▶ [What you have to do] The entries below are to be returned exactly. Include all of them.
╭──
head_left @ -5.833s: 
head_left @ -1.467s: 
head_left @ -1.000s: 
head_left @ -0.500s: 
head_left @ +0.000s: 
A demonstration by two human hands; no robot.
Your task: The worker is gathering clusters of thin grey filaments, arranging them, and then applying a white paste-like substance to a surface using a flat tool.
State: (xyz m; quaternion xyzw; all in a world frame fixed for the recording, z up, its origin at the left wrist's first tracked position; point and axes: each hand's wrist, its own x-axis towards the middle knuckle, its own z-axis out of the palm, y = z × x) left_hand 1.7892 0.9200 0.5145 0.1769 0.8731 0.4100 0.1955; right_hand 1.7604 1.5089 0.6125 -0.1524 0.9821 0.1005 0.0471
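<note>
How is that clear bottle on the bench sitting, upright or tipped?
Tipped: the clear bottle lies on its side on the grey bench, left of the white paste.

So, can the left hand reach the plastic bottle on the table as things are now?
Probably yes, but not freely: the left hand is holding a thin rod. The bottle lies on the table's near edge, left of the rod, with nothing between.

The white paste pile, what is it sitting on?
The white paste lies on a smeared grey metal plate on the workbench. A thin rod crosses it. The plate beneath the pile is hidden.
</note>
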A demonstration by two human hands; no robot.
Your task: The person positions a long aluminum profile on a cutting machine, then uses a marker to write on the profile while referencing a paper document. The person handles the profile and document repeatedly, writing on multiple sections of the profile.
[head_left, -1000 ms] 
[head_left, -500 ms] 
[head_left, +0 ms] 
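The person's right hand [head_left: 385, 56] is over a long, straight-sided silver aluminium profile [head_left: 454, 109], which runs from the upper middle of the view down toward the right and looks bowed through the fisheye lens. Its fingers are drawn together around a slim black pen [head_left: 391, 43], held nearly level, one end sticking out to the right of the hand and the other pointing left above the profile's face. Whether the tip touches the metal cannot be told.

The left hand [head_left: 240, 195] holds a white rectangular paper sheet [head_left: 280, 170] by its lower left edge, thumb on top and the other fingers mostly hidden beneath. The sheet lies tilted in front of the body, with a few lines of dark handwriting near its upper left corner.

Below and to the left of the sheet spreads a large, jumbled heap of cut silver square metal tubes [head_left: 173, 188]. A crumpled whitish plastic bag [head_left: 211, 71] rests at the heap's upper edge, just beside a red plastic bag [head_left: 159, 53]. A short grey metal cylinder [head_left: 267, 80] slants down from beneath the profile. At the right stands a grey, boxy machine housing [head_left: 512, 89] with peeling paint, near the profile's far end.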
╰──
▶ [Response area]
head_left @ -5.833s: 
head_left @ -1.467s: 
head_left @ -1.000s: 
head_left @ -0.500s: 
head_left @ +0.000s: 
A demonstration by two human hands; no robot.
Your task: The worker is gathering clusters of thin grey filaments, arranging them, and then applying a white paste-like substance to a surface using a flat tool.
State: (xyz m; quaternion xyzw; all in a world frame fixed for the recording, z up, its origin at the left wrist's first tracked position; point and axes: each hand's wrist, its own x-axis towards the middle knuckle, its own z-axis out of the palm, y = z × x) left_hand 1.7892 0.9200 0.5145 0.1769 0.8731 0.4100 0.1955; right_hand 1.7604 1.5089 0.6125 -0.1524 0.9821 0.1005 0.0471
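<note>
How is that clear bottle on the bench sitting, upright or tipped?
Tipped: the clear bottle lies on its side on the grey bench, left of the white paste.

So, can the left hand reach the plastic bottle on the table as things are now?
Probably yes, but not freely: the left hand is holding a thin rod. The bottle lies on the table's near edge, left of the rod, with nothing between.

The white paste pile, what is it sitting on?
The white paste lies on a smeared grey metal plate on the workbench. A thin rod crosses it. The plate beneath the pile is hidden.
</note>
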A demonstration by two human hands; no robot.
Your task: The person positions a long aluminum profile on a cutting machine, then uses a marker to write on the profile while referencing a paper document. The person handles the profile and document repeatedly, writing on multiple sections of the profile.
[head_left, -1000 ms] 
[head_left, -500 ms] 
[head_left, +0 ms] 
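The person's right hand [head_left: 385, 56] is over a long, straight-sided silver aluminium profile [head_left: 454, 109], which runs from the upper middle of the view down toward the right and looks bowed through the fisheye lens. Its fingers are drawn together around a slim black pen [head_left: 391, 43], held nearly level, one end sticking out to the right of the hand and the other pointing left above the profile's face. Whether the tip touches the metal cannot be told.

The left hand [head_left: 240, 195] holds a white rectangular paper sheet [head_left: 280, 170] by its lower left edge, thumb on top and the other fingers mostly hidden beneath. The sheet lies tilted in front of the body, with a few lines of dark handwriting near its upper left corner.

Below and to the left of the sheet spreads a large, jumbled heap of cut silver square metal tubes [head_left: 173, 188]. A crumpled whitish plastic bag [head_left: 211, 71] rests at the heap's upper edge, just beside a red plastic bag [head_left: 159, 53]. A short grey metal cylinder [head_left: 267, 80] slants down from beneath the profile. At the right stands a grey, boxy machine housing [head_left: 512, 89] with peeling paint, near the profile's far end.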

With this, the exercise is complete.